DATA UNDER STUDY:
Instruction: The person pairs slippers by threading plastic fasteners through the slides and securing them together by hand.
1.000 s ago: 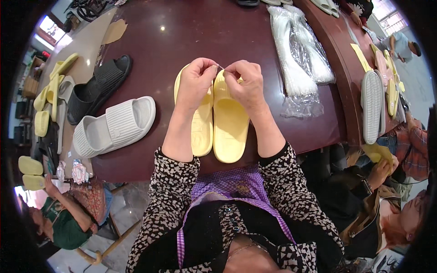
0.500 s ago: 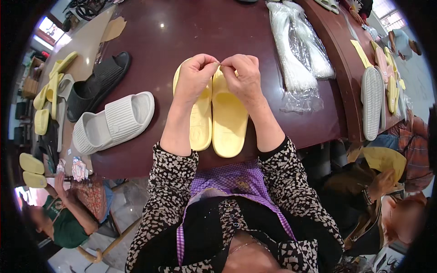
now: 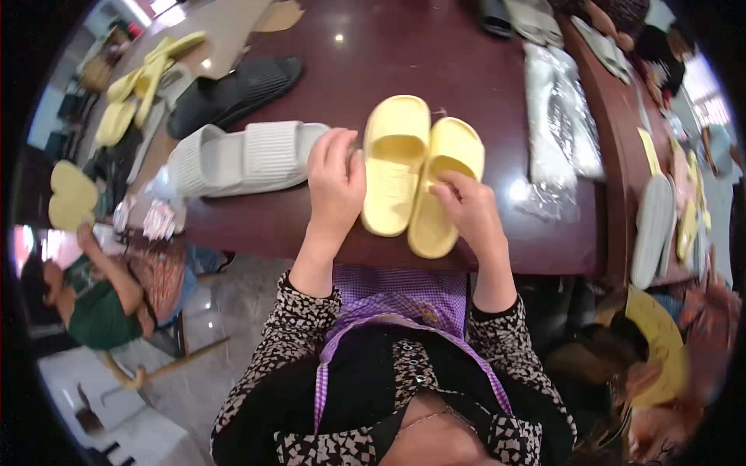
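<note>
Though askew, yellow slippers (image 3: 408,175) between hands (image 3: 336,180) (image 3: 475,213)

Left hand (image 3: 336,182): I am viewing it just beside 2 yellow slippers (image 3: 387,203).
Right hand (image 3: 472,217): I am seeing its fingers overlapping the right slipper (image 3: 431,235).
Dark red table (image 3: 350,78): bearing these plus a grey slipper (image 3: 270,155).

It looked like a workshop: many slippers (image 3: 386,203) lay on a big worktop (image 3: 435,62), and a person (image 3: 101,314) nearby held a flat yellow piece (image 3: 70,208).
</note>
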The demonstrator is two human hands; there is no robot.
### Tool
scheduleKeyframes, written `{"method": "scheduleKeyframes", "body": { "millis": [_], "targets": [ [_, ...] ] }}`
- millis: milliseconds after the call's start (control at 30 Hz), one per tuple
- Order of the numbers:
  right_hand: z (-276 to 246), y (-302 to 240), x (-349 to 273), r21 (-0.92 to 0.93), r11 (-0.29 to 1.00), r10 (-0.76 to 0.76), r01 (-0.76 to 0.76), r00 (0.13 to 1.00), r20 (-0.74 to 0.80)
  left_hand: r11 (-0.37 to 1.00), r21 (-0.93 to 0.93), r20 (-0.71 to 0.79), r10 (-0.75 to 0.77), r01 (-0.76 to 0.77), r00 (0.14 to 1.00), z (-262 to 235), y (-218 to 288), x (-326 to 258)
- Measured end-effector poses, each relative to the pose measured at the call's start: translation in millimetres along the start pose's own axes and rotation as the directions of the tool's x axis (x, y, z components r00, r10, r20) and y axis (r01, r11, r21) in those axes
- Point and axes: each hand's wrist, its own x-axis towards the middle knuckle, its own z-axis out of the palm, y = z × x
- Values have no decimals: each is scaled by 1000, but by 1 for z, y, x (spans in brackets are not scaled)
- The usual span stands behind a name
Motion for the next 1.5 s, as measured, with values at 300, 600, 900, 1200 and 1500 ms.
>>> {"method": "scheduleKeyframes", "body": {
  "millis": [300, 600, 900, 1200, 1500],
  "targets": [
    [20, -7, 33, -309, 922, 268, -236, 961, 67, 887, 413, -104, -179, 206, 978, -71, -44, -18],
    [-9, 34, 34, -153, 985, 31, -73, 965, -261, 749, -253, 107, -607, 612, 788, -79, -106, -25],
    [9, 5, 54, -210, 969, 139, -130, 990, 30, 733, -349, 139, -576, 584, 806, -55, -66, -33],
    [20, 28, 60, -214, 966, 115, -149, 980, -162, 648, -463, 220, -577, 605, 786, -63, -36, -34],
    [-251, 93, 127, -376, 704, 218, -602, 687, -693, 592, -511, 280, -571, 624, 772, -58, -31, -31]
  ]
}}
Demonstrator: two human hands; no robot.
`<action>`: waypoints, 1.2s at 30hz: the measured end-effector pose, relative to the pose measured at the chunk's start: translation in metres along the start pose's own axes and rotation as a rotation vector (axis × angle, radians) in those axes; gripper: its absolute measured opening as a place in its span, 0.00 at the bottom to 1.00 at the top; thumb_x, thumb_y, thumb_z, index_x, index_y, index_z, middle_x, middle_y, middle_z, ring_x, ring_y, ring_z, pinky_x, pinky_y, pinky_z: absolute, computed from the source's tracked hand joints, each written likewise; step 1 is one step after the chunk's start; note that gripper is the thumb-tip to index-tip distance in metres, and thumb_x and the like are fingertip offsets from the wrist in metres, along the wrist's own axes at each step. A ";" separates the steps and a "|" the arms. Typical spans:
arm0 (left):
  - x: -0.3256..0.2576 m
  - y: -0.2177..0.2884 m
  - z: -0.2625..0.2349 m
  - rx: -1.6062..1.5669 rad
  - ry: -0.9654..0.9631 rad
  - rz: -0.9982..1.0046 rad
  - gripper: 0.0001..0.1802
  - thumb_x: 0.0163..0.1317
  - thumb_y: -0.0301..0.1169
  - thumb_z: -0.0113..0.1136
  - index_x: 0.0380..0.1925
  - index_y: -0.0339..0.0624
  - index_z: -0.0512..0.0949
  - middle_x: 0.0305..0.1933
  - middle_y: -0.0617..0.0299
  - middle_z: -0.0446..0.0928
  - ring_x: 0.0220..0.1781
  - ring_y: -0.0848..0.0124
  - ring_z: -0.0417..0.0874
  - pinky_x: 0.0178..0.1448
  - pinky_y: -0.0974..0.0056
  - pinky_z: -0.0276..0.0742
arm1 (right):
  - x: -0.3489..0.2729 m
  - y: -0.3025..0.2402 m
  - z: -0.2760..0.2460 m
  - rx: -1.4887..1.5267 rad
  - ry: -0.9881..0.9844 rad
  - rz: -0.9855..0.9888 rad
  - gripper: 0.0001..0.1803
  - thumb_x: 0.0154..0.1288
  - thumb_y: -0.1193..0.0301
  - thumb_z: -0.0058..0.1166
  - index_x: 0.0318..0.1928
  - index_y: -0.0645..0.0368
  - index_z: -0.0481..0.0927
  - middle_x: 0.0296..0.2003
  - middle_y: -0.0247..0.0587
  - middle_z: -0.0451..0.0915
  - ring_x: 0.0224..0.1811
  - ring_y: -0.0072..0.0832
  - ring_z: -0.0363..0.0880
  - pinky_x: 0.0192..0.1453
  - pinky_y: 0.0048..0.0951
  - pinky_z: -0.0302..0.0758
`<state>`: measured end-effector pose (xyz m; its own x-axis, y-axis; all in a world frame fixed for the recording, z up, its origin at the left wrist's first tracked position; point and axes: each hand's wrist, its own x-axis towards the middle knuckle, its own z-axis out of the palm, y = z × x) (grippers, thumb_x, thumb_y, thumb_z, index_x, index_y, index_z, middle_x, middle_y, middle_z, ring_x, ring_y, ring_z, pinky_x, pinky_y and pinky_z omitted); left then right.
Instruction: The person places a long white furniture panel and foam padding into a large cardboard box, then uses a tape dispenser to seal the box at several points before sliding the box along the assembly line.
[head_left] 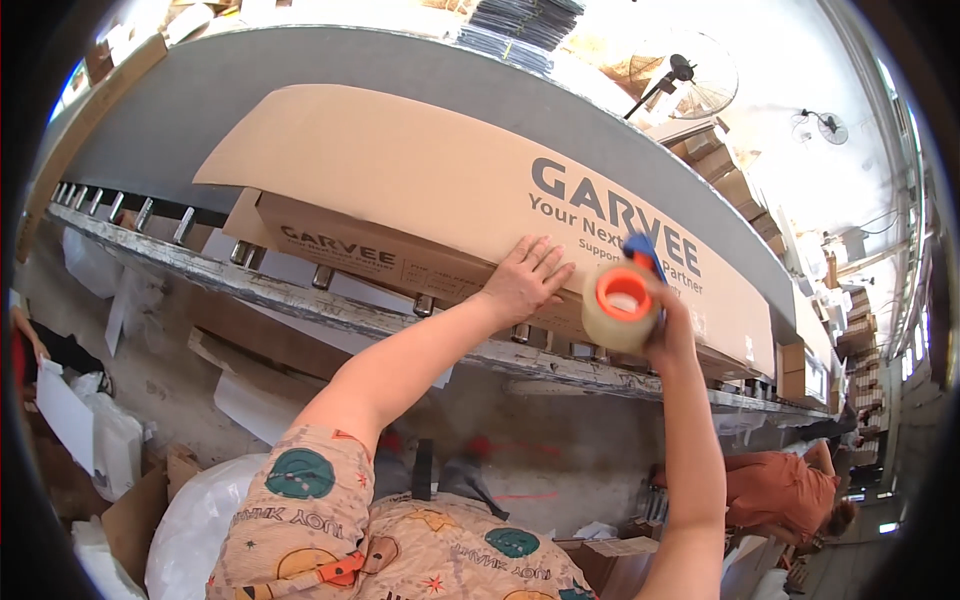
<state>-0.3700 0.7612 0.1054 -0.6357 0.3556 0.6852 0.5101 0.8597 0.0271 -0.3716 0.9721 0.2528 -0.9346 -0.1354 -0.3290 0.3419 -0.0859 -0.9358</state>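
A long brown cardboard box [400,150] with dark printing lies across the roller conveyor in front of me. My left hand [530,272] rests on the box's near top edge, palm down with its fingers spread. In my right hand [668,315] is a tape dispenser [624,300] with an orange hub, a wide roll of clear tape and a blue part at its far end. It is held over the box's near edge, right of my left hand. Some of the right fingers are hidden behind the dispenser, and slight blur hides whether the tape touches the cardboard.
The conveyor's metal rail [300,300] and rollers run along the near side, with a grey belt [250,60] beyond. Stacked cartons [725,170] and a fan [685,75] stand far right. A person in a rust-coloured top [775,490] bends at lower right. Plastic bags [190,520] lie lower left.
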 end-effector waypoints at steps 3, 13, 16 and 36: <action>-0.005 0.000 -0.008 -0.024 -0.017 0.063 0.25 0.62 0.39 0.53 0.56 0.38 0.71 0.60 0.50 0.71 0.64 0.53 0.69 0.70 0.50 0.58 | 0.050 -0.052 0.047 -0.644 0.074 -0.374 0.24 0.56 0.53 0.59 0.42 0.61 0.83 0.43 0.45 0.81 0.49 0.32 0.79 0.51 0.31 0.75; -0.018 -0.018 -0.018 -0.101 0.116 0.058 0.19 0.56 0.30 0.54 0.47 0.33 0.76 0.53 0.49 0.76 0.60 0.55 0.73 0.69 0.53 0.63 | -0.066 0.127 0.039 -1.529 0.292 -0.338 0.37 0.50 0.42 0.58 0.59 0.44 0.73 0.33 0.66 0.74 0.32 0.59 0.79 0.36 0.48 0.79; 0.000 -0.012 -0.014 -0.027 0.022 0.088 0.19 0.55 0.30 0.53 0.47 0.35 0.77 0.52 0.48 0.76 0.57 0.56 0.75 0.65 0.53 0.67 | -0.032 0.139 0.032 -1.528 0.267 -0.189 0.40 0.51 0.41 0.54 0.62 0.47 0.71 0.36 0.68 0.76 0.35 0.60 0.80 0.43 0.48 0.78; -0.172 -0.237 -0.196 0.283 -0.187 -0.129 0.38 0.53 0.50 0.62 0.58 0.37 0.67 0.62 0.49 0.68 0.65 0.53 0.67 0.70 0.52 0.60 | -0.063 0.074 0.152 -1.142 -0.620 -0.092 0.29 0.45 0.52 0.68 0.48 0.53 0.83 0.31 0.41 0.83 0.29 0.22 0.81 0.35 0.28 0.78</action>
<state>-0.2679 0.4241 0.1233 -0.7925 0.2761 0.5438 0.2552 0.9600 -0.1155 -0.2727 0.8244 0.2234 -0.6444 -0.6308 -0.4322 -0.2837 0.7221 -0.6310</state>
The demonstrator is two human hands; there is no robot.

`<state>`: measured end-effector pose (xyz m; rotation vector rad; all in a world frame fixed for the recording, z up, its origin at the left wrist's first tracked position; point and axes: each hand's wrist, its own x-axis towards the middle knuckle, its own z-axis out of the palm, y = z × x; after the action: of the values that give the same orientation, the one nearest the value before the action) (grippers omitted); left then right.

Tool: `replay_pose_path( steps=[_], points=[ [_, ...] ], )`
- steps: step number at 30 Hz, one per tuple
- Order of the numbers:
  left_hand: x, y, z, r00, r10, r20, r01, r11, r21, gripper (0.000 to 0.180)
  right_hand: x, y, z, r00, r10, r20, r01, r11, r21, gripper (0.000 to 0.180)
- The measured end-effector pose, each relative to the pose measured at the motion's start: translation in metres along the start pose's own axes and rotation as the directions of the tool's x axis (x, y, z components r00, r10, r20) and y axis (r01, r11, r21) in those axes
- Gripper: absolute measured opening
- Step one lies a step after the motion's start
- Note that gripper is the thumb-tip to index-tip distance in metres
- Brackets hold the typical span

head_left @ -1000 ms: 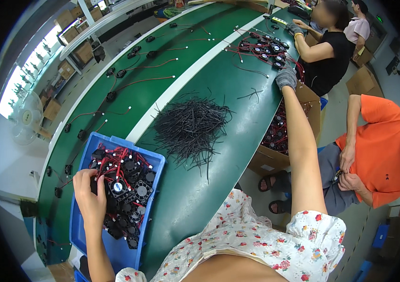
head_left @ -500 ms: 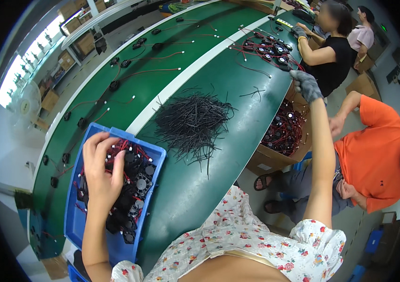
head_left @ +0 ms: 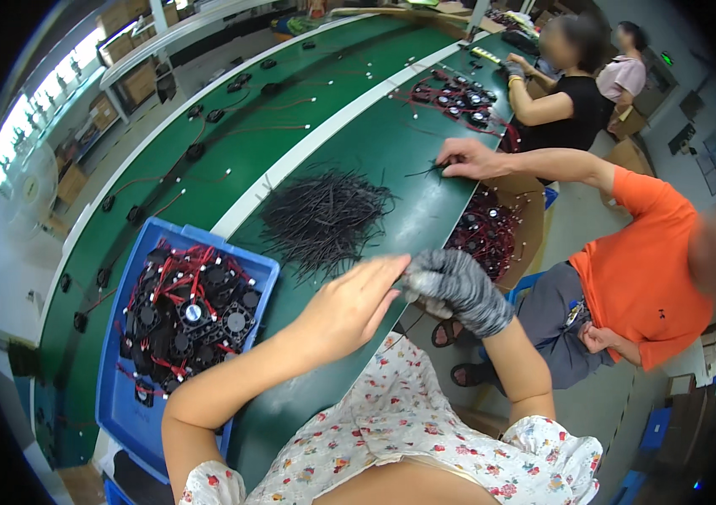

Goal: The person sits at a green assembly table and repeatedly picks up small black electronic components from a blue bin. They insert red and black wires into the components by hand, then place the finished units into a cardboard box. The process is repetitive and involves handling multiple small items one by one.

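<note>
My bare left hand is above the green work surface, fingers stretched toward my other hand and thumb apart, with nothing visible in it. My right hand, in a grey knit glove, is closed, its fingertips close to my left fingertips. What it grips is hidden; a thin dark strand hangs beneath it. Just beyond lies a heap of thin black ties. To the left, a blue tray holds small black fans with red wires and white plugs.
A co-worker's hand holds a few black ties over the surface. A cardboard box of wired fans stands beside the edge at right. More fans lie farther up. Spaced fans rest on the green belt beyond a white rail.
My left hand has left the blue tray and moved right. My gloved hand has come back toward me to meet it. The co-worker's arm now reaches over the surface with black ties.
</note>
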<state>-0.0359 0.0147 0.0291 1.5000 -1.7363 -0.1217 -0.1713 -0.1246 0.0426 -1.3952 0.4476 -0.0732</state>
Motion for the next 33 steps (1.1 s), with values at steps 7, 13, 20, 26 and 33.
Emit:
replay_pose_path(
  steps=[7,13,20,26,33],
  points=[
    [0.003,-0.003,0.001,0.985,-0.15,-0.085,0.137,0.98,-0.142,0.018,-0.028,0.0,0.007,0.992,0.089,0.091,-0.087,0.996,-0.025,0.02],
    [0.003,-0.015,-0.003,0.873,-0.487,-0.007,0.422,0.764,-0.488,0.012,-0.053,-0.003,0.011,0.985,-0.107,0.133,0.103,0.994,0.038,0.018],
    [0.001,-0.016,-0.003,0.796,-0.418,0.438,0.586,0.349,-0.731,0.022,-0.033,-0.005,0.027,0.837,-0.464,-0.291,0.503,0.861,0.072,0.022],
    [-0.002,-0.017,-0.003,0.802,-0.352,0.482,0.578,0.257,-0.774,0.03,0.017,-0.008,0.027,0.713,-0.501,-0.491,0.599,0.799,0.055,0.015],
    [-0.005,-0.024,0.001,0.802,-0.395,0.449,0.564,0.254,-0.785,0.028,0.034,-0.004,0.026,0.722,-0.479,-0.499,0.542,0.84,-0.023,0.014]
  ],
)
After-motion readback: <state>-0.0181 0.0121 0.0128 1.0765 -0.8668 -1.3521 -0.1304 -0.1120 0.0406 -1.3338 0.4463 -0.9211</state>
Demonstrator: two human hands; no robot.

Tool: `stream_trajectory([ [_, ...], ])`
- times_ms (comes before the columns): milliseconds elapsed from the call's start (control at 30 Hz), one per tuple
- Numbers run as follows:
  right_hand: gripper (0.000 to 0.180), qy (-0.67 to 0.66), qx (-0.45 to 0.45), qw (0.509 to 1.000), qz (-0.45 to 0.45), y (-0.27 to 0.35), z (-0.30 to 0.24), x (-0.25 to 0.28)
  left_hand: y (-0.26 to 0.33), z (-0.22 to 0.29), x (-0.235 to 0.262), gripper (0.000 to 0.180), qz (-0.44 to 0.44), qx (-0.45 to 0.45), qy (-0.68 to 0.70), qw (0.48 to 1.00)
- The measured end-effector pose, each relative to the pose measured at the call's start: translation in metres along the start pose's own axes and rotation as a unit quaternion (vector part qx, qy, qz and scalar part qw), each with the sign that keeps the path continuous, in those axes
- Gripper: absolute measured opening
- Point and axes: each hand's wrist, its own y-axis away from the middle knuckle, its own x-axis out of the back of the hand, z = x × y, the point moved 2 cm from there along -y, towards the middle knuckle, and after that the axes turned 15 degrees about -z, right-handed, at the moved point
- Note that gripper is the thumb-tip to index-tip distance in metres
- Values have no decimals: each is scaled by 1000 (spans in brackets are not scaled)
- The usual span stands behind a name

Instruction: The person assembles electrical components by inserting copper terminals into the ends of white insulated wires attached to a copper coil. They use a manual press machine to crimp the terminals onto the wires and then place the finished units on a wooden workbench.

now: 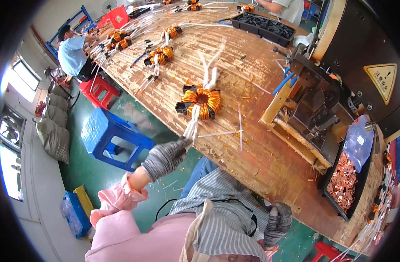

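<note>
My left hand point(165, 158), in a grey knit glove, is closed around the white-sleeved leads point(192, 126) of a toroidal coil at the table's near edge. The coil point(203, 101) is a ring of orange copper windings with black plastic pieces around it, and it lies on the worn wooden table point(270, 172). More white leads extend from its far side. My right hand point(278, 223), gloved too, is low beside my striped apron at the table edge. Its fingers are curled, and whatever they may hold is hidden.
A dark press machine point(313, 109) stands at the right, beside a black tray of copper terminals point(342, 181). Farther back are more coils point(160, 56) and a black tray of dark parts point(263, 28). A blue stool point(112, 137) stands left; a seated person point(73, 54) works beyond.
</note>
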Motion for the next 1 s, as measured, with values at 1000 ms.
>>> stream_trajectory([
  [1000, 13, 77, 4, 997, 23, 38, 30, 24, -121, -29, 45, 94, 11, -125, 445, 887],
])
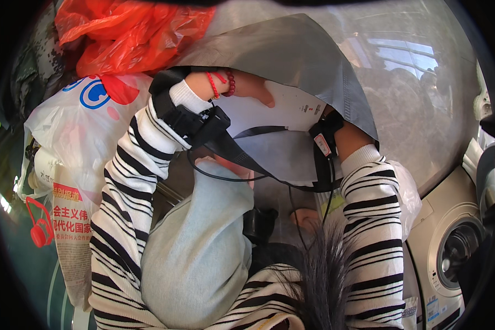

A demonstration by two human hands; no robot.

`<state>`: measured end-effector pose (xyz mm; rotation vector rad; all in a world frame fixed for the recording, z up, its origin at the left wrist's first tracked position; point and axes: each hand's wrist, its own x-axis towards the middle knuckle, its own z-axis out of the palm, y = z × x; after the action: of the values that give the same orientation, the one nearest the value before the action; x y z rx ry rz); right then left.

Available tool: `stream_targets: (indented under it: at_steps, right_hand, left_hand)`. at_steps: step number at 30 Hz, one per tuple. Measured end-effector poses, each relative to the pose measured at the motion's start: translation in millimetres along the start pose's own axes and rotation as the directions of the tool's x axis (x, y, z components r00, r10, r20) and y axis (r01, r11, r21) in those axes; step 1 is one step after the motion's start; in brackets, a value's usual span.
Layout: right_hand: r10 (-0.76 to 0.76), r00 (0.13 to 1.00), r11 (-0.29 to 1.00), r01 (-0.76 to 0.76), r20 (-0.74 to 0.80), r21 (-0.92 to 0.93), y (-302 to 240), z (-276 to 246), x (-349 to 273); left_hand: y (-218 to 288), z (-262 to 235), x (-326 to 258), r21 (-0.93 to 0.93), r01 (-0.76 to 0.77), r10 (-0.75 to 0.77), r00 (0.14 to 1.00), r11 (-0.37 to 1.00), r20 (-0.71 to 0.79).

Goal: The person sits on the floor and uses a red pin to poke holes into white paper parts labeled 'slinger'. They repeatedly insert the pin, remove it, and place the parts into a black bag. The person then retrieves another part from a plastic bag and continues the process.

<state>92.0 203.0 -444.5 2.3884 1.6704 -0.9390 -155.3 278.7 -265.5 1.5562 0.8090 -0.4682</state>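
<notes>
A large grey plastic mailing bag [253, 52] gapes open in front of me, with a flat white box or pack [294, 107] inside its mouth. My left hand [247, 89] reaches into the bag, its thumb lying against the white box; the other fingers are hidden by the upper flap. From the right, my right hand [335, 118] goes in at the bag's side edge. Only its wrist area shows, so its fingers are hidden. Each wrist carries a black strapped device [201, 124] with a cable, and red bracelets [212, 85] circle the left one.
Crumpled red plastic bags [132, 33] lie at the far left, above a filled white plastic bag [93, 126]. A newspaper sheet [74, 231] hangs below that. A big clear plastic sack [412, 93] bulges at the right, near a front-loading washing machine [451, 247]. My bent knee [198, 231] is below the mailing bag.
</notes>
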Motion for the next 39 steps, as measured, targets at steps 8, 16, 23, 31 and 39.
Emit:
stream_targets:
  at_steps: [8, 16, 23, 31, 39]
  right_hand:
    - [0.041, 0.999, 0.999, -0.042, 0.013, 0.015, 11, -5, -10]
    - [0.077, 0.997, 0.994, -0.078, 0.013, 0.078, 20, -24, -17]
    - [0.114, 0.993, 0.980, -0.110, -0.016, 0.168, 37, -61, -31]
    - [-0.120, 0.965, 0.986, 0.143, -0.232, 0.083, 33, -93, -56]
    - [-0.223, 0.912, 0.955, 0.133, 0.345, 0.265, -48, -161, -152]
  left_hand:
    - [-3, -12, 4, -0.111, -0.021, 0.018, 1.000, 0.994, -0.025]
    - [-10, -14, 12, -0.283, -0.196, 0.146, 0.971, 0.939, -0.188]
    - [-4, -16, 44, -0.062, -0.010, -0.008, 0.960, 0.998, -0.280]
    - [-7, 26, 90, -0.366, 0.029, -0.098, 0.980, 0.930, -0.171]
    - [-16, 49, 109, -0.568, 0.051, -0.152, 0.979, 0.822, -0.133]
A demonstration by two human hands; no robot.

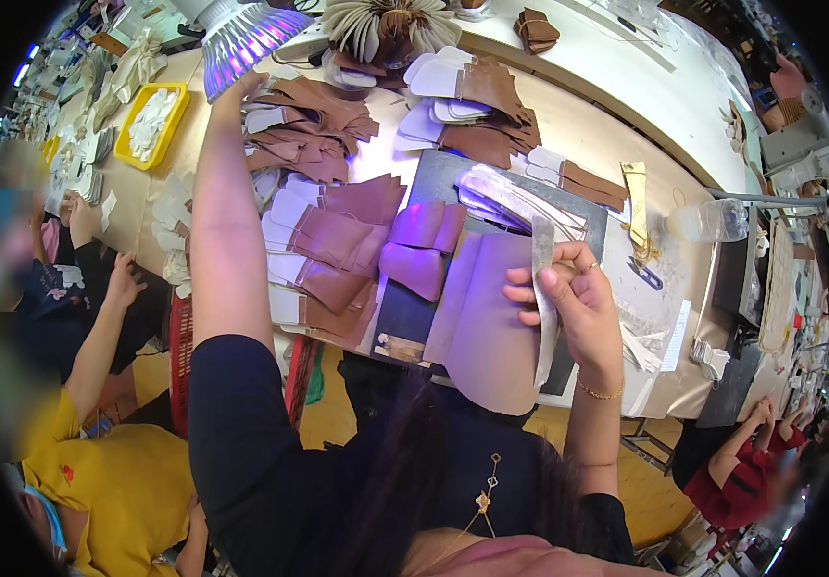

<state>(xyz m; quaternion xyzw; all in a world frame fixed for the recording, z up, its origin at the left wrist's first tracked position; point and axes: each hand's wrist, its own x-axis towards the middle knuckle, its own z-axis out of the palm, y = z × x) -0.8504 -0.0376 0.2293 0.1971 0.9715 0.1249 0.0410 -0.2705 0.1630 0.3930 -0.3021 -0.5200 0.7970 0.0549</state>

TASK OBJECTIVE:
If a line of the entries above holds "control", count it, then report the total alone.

ANSWER TO THIS EXERCISE:
2